En Ukraine, l'avènement de cet ordre dans les années 1990 s'est manifesté par
- Le démantèlement du système de protection sociale soviétique,
- La privatisation de la propriété autrefois collective/étatique
- Et la formation de la classe oligarchique - les nouveaux riches qui ont fait leur fortune grâce à l'appauvrissement du peuple.
La critique du système de pouvoir oligarchique, qui s'est formé au cours de la première décennie de l'indépendance de l'Ukraine, a été un leitmotiv de la campagne présidentielle de Zelensky.
En conséquence, l'histoire du succès de Zelensky devrait remonter à la perestroïka de Gorbatchev, lorsque les fondements idéologiques de la future néolibéralisation ont été mis en place. C'est pendant la perestroïka que la théologie du progrès universel est devenue hégémonique, et c'est cette idéologie qui a sanctionné toutes les réformes néolibérales ultérieures, y compris celle de Zelensky.
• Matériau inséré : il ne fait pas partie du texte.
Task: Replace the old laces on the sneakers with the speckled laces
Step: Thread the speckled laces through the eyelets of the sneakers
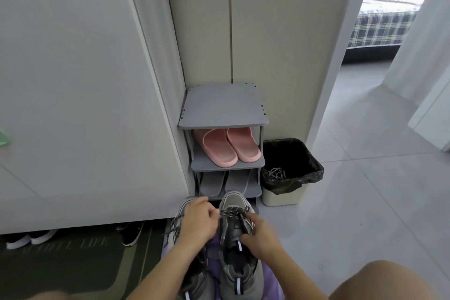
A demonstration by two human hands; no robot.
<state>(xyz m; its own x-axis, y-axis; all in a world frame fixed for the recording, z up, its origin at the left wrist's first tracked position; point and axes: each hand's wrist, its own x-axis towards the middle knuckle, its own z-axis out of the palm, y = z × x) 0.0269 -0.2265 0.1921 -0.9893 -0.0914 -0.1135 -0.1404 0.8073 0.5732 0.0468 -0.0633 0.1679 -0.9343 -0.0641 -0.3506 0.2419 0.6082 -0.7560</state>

Selon cette vision "progressiste", qui a été considérée comme normale pendant le règne de Gorbatchev, l'Occident (toujours imaginé en termes universels, sans contradictions internes) est apparu comme un modèle de justice sociale et l'avant-garde historique conduisant l'humanité vers une "normalité" imaginée en termes singuliers. Cette nouvelle sensibilité a permis aux citoyens des anciens États soviétiques, y compris l'Ukraine, de croire d'abord que la néolibéralisation (imaginée comme une occidentalisation et une normalisation) rendrait leurs États démocratiques et prospères, et ensuite que le fait de se débarrasser des oligarques et de la corruption leur permettrait d'atteindre une condition parfaite de type occidental avec une justice sociale et une égalité pour tous (nous y reviendrons dans la prochaine section).
Pour comprendre le succès politique vertigineux de Zelensky, un comédien qui s'est moqué de l'establishment politique mais qui n'avait aucune expérience politique personnelle, il faut aussi se faire une idée de ce qui s'est passé en Ukraine au lendemain de la révolution de l'Euromaïdan de 2013-2014 - la "révolution de la dignité contre le régime corrompu de Ianoukovitch", comme l'a baptisé le récit révolutionnaire. Au cours de la révolution, qui a également été conditionnée par les contradictions de l'ordre néolibéral, l'Ukraine a été divisée en deux parties irréconciliables ayant des vues diamétralement opposées sur la révolution et ses conséquences politico-économiques.
La réconciliation de l'Ukraine - sa réunification symbolique - était la prémisse sur laquelle reposait le populisme de Zelensky. J'en parlerai plus en détail après avoir présenté l'héritage de la perestroïka, qui a jeté les bases de toutes les expériences néolibérales ultérieures.